CHP'li Eryılmaz terör estirdi Tüm Bel-Sen üyelerini "Asıl terörü bundan sonra görecekler" diyerek tehdit eden CHP'li Çankaya Belediyesi Başkanı Muzaffer Eryılmaz, belediye emekçilerine terör estirdi. Tüm Bel-Sen üyelerinin belediye yemekhanesinde yapmak istediği basın açıklaması, kimliği belirsiz kişilerce engellendi, saldırıya uğrayan belediye emekçilerden bazıları yaralandı. CHP'li Belediye Başkanı Eryılmaz, 17 Ocak 2006 tarihli Milliyet gazetesine verdiği demeçte, Tüm Bel-Sen üyelerine yönelik, "Esas terörü bundan sonra görecekler" demişti. Daha önce de belediye çalışanlarını, "tembellik, hırsızlık ve rüşvetçilik" ile suçlayan Eryılmaz, çalışanların çoğunun DEHAP, EMEP, ÖDP gibi partilerde görev aldıklarını, sosyal demokrat olmadıklarını ve 700 personeli başka kurumlara göndereceğini açıklamıştı. Tüm Bel-Sen 2 No'lu Şube Çankaya Temsilciliği, iki Tüm Bel-Sen üyesinin sürgün edilmesi ve Eryılmaz'ın açıklamalarını protesto etmek için belediye yemekhanesinde basın açıklaması yapma kararı aldı. Öğle tatilinde Tüm Bel-Sen'liler, yemekhane önünde toplanırken, kimliği belirsiz kişiler gazetecileri engellemeye çalıştı. Kendilerini "protokol müdürü" gibi sıfatlarla tanıtan grup, yemekhane girişine yığınak yaparak, belediye çalışanlarının da yemekhaneye girmesini engelledi. Bu sırada Belediye Başkan Yardımcıları da olay yerine geldi. Grup ile belediye çalışanlarının arasında sözlü tartışma yaşanırken, grup Tüm Bel-Sen'lilere yumruk ve tekmeklerle saldırdı. Bir süre devam eden arbedede bazı Tüm Bel-Sen üyeleri yaralandı. Yüzüne çok sayıda darbe alan Tüm Bel-Sen temsilcisi İsmail Kaygusuz'un dudağı patladı. "Baskılar bizi yıldıramaz" ve "Kahrolsun emek düşmanları" sloganlarıyla saldırıyı protesto eden belediye emekçileri, bir süre oturma eylemi yaptıktan sonra, belediye bahçesine çıkarak, basın açıklamasını burada gerçekleştirdi. Belediye Başkan Yardımcısı İsa Varlı'nın uzun süre basın açıklamasını engellemeye ve provoke etmeye çalışması dikkat çekti.

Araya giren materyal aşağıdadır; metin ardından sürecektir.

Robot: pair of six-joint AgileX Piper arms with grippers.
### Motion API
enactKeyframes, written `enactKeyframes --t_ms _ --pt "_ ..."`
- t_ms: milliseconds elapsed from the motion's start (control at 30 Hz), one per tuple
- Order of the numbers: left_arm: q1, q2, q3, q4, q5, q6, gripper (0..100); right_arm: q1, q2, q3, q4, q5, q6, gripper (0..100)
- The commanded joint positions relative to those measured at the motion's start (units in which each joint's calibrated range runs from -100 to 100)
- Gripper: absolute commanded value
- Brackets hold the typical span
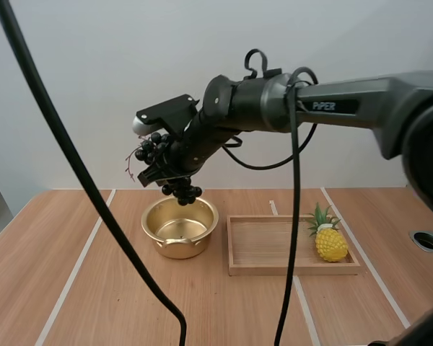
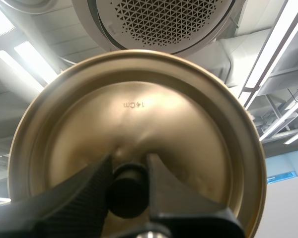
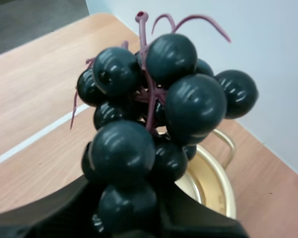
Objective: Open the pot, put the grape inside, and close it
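1. Lid [image 2: 139, 114] first: your left gripper [image 2: 129, 171] is clenched on its knob [image 2: 128, 193], so the pot's open.
2. Grape bunch [image 3: 149, 124] is pinched in your right gripper [image 3: 126, 210], hanging just above the pot [image 1: 179, 245].
3. Centre it and go lower before you let go, so nothing clips the rim.
4. Long axis sits tilted: stem end up, loose end pointing down at the pot.

Right gripper [image 1: 167, 174] holding grapes [image 1: 154, 149] above open pot [image 1: 199, 235], pineapple [image 1: 331, 244] in wooden tray [image 1: 274, 268]
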Motion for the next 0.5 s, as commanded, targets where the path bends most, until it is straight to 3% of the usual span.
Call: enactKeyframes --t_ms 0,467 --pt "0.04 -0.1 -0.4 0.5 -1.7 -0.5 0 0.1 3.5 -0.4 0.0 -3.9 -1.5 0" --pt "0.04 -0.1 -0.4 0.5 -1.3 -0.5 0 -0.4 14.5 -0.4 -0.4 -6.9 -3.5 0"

'Terörden yılmayız' Ankara Sendika Şubeleri Platformu temsilcileri ile KESK'e bağlı sendikaların yöneticilerinin de destek verdiği açıklamada, Tüm Bel-Sen Ankara 2 No'lu Şube Başkanı Satı Buruncu Çalı, Belediye Başkanı Eryılmaz'ın toplu sözleşme sözünü tutmadığı gibi, Tüm Bel-Sen'in çağrılarına da yanıt vermediğini söyledi. Eryılmaz'ın Milliyet gazetesinde yayınlanan demecini tekzip etmesi ve belediye çalışanlarından özür dilemesi gerektiğini ifade eden Çalı, bir belediye başkanının "terör estirme" tehdidinin akıl almaz olduğunu söyledi. Eryılmaz'ın 700 belediye emekçisini sürmek istediğini belirten Çalı, "Bize saldıranlar belediye çalışanları değil, dışarıdan belediye yönetimince çağrılan şirket çalışanlarıdır. Saldırganlar hakkında suç duyurusunda bulunacağız. Biz terörden yılmayız, korkmayız. Baskılara, sürgünlere karşı tek yumruk mücadelemizi sürdüreceğiz" dedi. Çankaya Belediyesi'ndeki olaylar öğleden sonra da devam etti. İmar Müdürlüğü'nde bildiri dağıtan Tüm Bel Sen'liler, Belediye Başkan Yardımcıları'nın gözü önünde saldırıya uğradı.

Yöneticiler izledi Tüm Bel-Sen yönetiminin belediye yöneticilerini, "bu grubu buradan çekin" uyarısına rağmen, gruba müdahele etmeyen belediye yöneticileri saldırıyı izlemekle yetindi. "Biz belediye başkanından talimat aldık, hepinizi tespit ettik, hepinizi öldüreceğiz" diyen grup, hakaret ederek, belediye emekçilerine şiddet uyguladı, Tüm Bel-Sen 2 No'lu Şube Başkanı Satı Buruncu Çalı'yı da yerde sürükledi. Gerginliğin artması üzerine belediyeye polis çağırıldı. Tüm Bel-Sen üye ve yöneticileri de sendika temsilciliğinde bir toplantı düzenledi.